The prospectus brought the simmering debate over the viability of WeWork – and, by proxy, the space-as-a-service sector broadly – to a full boil. Longstanding concerns about the co-working pioneer’s business model, its rapid growth rate and its creditworthiness as a tenant have been joined by new concerns about its valuation, governance and accounting practices.

WeWork disclosed a net loss of $900 million through the first half of 2019 and admitted having no timetable for profitability, giving critics ample fodder. One analyst called the SEC filing a “masterpiece of obfuscation” in an interview with Bloomberg; the Harvard Business Review questioned the company’s tech credentials; The Verge called it “a soap opera” and venture capitalist-turned-presidential candidate Andrew Yang described its $47 billion valuation as “utterly ridiculous.”

Yet top banks, including JPMorgan Chase and Goldman Sachs, are prepared to underwrite the IPO and a $6 billion credit line to the company once it closes.

Valid arguments can be found on both sides of the debate over WeWork’s corporate value. But one fact should go uncontested: that its IPO would be a boon to institutional real estate investors and operators.

Regardless of how it plays out, a listing would crystallize underwritings that have thus far been more presumptive than precise. Allowing public equities to determine the value of the world’s biggest co-working provider will give the private markets a badly needed peek under the hood of WeWork and the broader space-as-a-service universe, which is only growing with occupier demand.

Through the first six months of this year, co-working has accounted for 10.1 million square feet of new leasing volume in the US alone, according to the brokerage firm JLL, second only to the technology sector’s 10.7 million square feet. Flexible office – a category that also includes the short-term office solutions that WeWork offers to enterprise companies – accounts for less than 5 percent of US office stock today, but JLL expects it to reach 30 percent by 2030.

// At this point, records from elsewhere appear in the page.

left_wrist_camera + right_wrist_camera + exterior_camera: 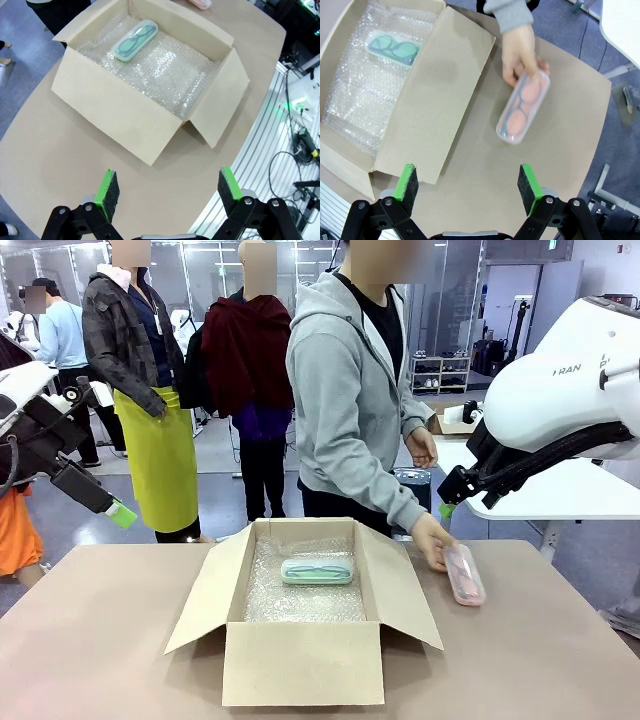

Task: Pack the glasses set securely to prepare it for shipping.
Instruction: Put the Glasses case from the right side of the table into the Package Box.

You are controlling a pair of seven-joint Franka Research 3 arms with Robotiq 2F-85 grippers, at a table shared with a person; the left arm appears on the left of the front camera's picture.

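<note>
Pink case [523, 109] set on table [560, 165] right of box [455, 85], one end under person's hand [519, 57]; mint case [392, 48] in box.
Pink case is found just ahead of right gripper [467, 172], long axis diagonal to the jaw line; right arm is judged nearer than left. Both jaws are seen wide open, nothing gripped; left gripper [167, 175] is hung over table short of box. Cases: semi-clear, rounded, frames seen thru; mint one laid on bubble wrap [355, 85].
</note>
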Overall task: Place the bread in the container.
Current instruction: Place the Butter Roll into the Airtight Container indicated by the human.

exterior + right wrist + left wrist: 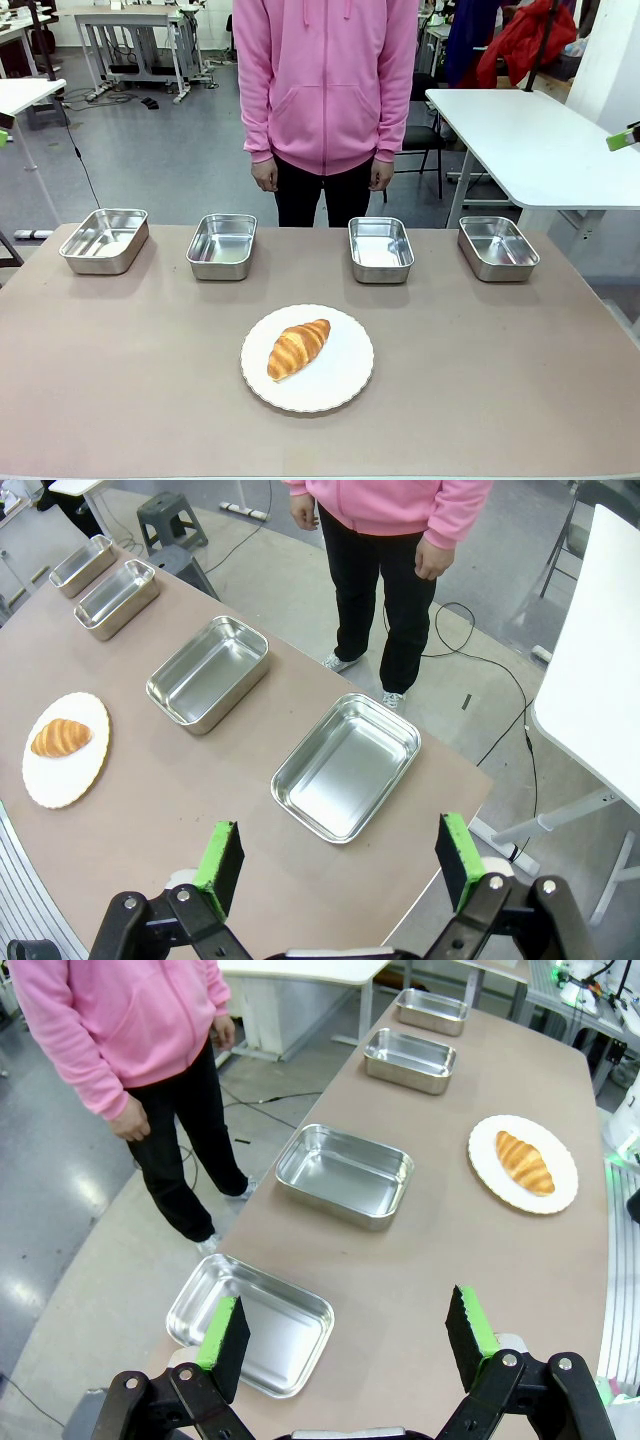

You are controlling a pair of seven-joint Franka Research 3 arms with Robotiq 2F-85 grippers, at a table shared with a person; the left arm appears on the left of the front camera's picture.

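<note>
Fingers (pixel 222 1345) of the left gripper (pixel 345 1312) stand spread wide and empty above the tabletop's (pixel 120 380) far left corner. The right gripper (pixel 336 830) hangs equally released and empty above the far right corner.

The bread (pixel 298 348), a golden croissant, lies aslant on a white plate (pixel 345 378) midway along the near edge. A row of 4 steel containers lines the far edge, from the left-corner container (pixel 100 262) to the right-corner container (pixel 497 270). All 4 are empty, and nothing shows which is meant. A person (pixel 325 90) in pink waits behind them, hands down.

The pastry looks light, soft and flaky, so a hard squeeze would likely crush it. The thick ridged middle, taken across its width, seems the safest hold. The pale tapered ends look liable to snap, and the smooth plate may let it slide.
</note>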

This preference for malleability has already been reflected in the market. Flexible office space went from a 2.6 percent share of US leasing volume in 2017 to 5.2 percent last year, according to CBRE, another brokerage.

Landlords, institutional and otherwise, have benefited from WeWork’s swift expansion to 111 cities worldwide. In Manhattan alone, it has more than 5.3 million square feet of office space, making it the largest private tenant on the island. Yet many of those same landlords are vexed by questions about the appeal and longevity of co-working, and, subsequently, WeWork’s ability to meet its rent obligations. This a reasonable fear given that its $47.2 billion of lease commitments are stacked up against a mere $4 billion of secured revenue. Public market exposure should shed light on market appetite for flexible office space and either dispel concerns or confirm them.

An IPO will shake up long-held convictions about WeWork and what it does, leading to new assumptions – ones based solidly in fact. The traded stock will then serve as a benchmark from which to measure private market exposures to shared and flexible office spaces.

WeWork’s founders and shareholders can fret over whether they can capitalize on a purported $47 billion valuation. The rest of the real estate industry should view price as a secondary concern. More important is the clarity a public offering would bring to this otherwise murky, disruptive business model.